5 “Clutch” Drifting Techniques
Pike’s Peak rally and drifting champ Rhys Millen knows a thing or two about getting sideways (on and off the track). And while he may compete in some of the world’s most badass cars and be responsible for building your favorite machines from Fast & Furious and Transformers to boot, he is also the main man behind the wheel in most of the Lexus driving demo commercials you’ve seen over the past 10 years.
He likes a challenge, and most recently teamed up with the Lexus high performance line to take on a room full of expensive crystal, including some Baccarat vases that cost more than $1,600 each!
We caught up with Millen to find how we could get sideways — safely, of course — in an abandoned parking lot in an everyday rear-wheel drive car. We’re talking a big drifting donut, with no obstacles in the way.
Before I even put my hands on the wheel, I take some time to look around me. My biggest saving grace and my biggest tool is my eyes. I keep my head and eyes up, and keep them moving. They’re the most important thing so not to have target fixation, which is how people crash or spin. I visualize where I’m pointed and where I want to go, and then I have a better perspective of scanning when I have the car set sideways.

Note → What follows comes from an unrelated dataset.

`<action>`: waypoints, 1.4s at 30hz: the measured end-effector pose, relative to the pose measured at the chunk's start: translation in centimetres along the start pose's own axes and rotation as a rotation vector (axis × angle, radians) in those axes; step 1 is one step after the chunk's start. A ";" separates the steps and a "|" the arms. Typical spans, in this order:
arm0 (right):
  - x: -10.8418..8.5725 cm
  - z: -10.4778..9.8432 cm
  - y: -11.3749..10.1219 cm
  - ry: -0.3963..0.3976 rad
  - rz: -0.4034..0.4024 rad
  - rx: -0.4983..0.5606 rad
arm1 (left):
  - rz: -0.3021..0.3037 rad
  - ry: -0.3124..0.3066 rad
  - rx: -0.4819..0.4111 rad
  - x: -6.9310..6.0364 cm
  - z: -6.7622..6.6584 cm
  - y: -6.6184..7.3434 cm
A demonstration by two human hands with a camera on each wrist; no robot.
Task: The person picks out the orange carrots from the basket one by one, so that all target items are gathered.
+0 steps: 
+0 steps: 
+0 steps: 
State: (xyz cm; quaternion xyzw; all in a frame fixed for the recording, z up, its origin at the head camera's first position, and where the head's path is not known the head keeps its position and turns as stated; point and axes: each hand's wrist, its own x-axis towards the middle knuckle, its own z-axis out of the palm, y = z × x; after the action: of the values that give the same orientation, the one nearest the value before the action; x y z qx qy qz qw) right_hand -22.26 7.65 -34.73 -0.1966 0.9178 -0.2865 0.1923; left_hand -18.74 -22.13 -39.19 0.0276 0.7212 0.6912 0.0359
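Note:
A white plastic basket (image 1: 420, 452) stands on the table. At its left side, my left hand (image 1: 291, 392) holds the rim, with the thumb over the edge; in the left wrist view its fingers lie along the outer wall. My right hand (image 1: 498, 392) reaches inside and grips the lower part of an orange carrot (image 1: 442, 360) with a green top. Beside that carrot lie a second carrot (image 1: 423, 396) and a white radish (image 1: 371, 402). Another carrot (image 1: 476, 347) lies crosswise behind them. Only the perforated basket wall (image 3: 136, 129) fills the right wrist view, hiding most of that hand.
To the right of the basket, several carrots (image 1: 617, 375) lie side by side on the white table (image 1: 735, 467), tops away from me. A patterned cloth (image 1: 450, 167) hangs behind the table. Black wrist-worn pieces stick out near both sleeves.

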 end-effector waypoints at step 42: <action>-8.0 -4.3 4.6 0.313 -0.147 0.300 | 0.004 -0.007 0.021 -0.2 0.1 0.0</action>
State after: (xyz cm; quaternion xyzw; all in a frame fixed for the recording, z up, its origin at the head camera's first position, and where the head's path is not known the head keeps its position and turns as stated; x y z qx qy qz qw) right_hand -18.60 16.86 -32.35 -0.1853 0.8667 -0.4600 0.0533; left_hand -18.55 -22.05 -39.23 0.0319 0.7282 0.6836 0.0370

Once moving, if I’m sliding counterclockwise to the right, I sample my eyes forward where the front of the car is going to make sure I’m online. And then I sample them back to the right to make sure no objects are approaching. Eyes on course.
You can drift in an automatic, but you’ve got more control with a stick. I put it in first gear, then release the clutch until I just feel the engine RPM start to drop or exhaust note start to change, then depress the clutch a little more — about a quarter of an inch — so I’m just off bite of the clutch. I rev the engine up based on where the torque and powerband is — typically above 6,000 RPM.
And then it’s a quick drop of the clutch. And then as the clutch bites, I increase the throttle that extra 25 percent to get the tires spinning really quickly. Once my left foot is off the clutch, I quickly transfer it to the brake and apply about 10 percent brake pressure on the front wheels — big toe brake pressure. I’m still full throttle, though I can back out a little bit if I’m bouncing on the rev limiter. And at that point I can physically walk the car around wherever I want.
Next, my technique is the underslung whip of the steering wheel. Where my hands would typically be at 10 and 2, I pull down on the steering wheel with kind of a flicking motion and that will set the car sideways.
I release brake pressure and start to slide the car. If the car’s already spinning well, then as I feel the momentum of the car shift sideways, I lift off the throttle to balance the amount of push with the rear wheels. If I stay on full throttle, I’d loop out in a 180. If I didn’t get it enough, the car would choke up, slow down and go straight again.
Now that I’m moving and sliding, it’s all about balance between the throttle and brake pressure. I want to keep the revs at between 5,000 and 6,000 RPM, and I try to hold the slide in a very fluid and smooth-like fashion. It’s just that easy! [laughs].